* Aim of the exercise:
In the data below, find the line containing "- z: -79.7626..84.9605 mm", then set down that line and every later line up to and including the line containing "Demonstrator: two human", exactly.

Collected data below:

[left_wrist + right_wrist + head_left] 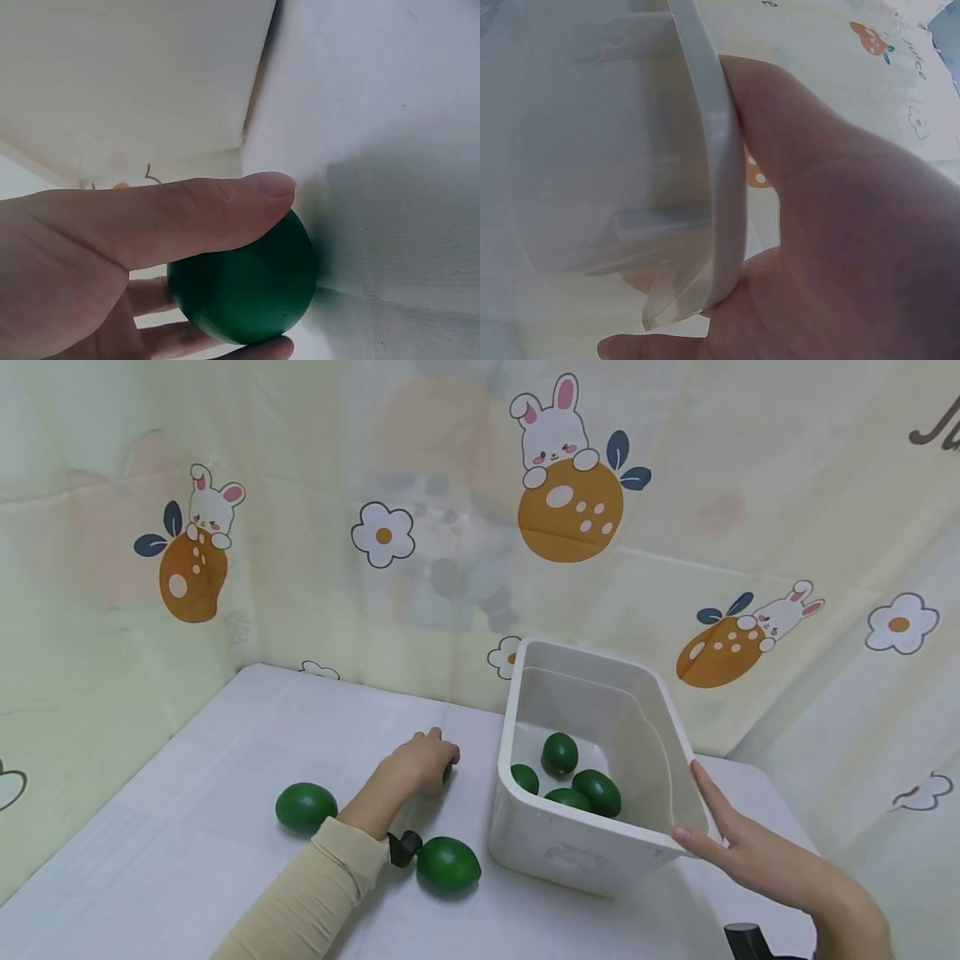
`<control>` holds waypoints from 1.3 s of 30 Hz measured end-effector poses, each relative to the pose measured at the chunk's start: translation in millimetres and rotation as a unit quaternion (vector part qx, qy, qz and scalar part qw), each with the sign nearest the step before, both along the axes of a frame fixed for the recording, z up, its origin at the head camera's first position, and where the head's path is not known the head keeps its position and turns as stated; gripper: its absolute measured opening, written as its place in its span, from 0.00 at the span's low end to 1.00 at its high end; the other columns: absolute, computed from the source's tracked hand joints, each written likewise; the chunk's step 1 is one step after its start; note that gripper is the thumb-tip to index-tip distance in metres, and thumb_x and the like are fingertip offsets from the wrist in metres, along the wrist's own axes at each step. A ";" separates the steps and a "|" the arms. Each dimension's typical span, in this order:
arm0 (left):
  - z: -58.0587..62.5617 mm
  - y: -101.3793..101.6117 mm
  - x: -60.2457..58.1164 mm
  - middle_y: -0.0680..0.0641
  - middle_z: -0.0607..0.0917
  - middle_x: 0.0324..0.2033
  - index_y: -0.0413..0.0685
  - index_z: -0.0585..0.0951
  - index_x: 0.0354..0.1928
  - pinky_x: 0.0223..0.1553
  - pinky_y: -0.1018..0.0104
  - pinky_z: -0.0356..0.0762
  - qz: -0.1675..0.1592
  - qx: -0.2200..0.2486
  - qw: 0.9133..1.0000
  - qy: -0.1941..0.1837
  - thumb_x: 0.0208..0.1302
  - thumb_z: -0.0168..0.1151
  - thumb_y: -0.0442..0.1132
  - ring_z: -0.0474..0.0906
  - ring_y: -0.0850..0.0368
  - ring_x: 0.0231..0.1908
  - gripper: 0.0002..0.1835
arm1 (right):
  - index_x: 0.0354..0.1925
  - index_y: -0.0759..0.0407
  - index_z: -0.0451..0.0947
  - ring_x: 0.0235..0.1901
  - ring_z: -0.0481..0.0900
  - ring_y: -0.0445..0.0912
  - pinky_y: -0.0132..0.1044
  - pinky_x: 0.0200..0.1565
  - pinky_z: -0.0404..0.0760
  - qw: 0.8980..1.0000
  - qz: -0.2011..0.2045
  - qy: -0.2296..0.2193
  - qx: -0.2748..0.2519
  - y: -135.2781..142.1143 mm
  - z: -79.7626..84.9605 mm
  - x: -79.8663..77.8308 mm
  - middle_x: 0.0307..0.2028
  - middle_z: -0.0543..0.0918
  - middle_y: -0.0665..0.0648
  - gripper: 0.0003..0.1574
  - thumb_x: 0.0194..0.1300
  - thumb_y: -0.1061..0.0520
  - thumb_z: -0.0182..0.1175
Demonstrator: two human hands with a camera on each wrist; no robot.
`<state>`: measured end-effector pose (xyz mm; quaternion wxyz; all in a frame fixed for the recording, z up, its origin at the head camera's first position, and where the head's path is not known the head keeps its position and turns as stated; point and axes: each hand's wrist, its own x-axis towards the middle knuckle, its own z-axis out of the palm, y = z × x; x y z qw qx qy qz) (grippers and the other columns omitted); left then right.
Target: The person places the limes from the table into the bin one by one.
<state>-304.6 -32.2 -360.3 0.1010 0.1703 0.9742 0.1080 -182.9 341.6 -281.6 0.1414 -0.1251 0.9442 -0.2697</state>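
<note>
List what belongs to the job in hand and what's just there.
Likely job:
green fruit in left hand
white bin gripped by right hand
four green fruits visible inside
two loose fruits

Just setting:
hanging rabbit-print cloth
white table

We see smooth, glossy green fruit (306, 807) toward the left edge of the table (172, 835); toward its right edge, the white bin (540, 847) looks like smooth plastic with a soft sheen. The table's cover (405, 202) seems matt, finely woven cloth, the curtain (307, 602) behind the back edge thin and creased.
</note>
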 end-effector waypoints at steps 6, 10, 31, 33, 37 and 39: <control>2.9 -0.8 0.0 0.42 0.74 0.51 0.52 0.79 0.55 0.45 0.54 0.77 0.003 0.014 1.000 0.007 0.48 0.73 0.34 0.71 0.46 0.50 0.28 | 0.71 0.37 0.16 0.63 0.53 0.70 0.74 0.45 0.66 1.000 -0.001 -0.002 -0.002 0.1 -0.1 0.4 0.72 0.40 0.71 0.54 0.72 0.47 0.48; 3.3 -1.7 -0.2 0.41 0.74 0.50 0.51 0.79 0.55 0.43 0.54 0.77 0.009 0.029 0.999 0.017 0.50 0.71 0.35 0.71 0.46 0.49 0.26 | 0.71 0.33 0.16 0.64 0.51 0.70 0.74 0.46 0.65 1.000 -0.004 -0.010 -0.006 0.5 -0.2 0.6 0.73 0.39 0.69 0.54 0.72 0.46 0.48; 9.6 -3.3 -5.3 0.37 0.71 0.54 0.50 0.76 0.57 0.42 0.49 0.79 0.065 0.105 0.988 0.090 0.50 0.73 0.42 0.71 0.41 0.52 0.30 | 0.71 0.38 0.16 0.63 0.54 0.70 0.72 0.46 0.67 1.000 0.001 0.005 0.004 -0.1 -0.1 0.6 0.72 0.41 0.71 0.53 0.73 0.47 0.48; 11.7 -3.6 -4.4 0.37 0.71 0.54 0.50 0.76 0.57 0.42 0.48 0.79 0.070 0.109 0.987 0.093 0.50 0.73 0.43 0.71 0.41 0.53 0.30 | 0.72 0.38 0.16 0.63 0.55 0.70 0.72 0.46 0.67 1.000 0.000 0.007 0.007 -0.1 -0.3 1.1 0.72 0.41 0.71 0.53 0.72 0.47 0.48; 14.3 -3.1 -4.6 0.38 0.70 0.57 0.51 0.75 0.59 0.43 0.48 0.79 0.081 0.116 0.985 0.098 0.52 0.72 0.44 0.70 0.41 0.54 0.30 | 0.72 0.39 0.16 0.63 0.56 0.70 0.71 0.46 0.68 1.000 -0.001 0.012 0.013 0.3 -1.1 1.3 0.71 0.44 0.71 0.53 0.72 0.47 0.48; 14.9 -2.5 -5.3 0.38 0.70 0.57 0.52 0.74 0.60 0.43 0.49 0.80 0.089 0.122 0.983 0.102 0.53 0.72 0.45 0.70 0.42 0.54 0.31 | 0.72 0.40 0.17 0.63 0.57 0.70 0.70 0.47 0.68 1.000 0.001 0.018 0.015 0.6 -1.4 1.1 0.71 0.45 0.72 0.54 0.72 0.47 0.48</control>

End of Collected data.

* Answer to the problem:
  - z: -79.7626..84.9605 mm
  - x: -79.8663..77.8308 mm
  - middle_x: 0.0307..0.2028
  - middle_z: -0.0543..0.0918
  - middle_y: -0.0665..0.0648
  - gripper: 0.0003..0.1574
  - thumb_x: 0.0194..0.1300
  - thumb_y: -0.1061..0.0520
  - thumb_z: -0.0182..0.1175
Demonstrator: two human hands with a camera on each wrist; no robot.

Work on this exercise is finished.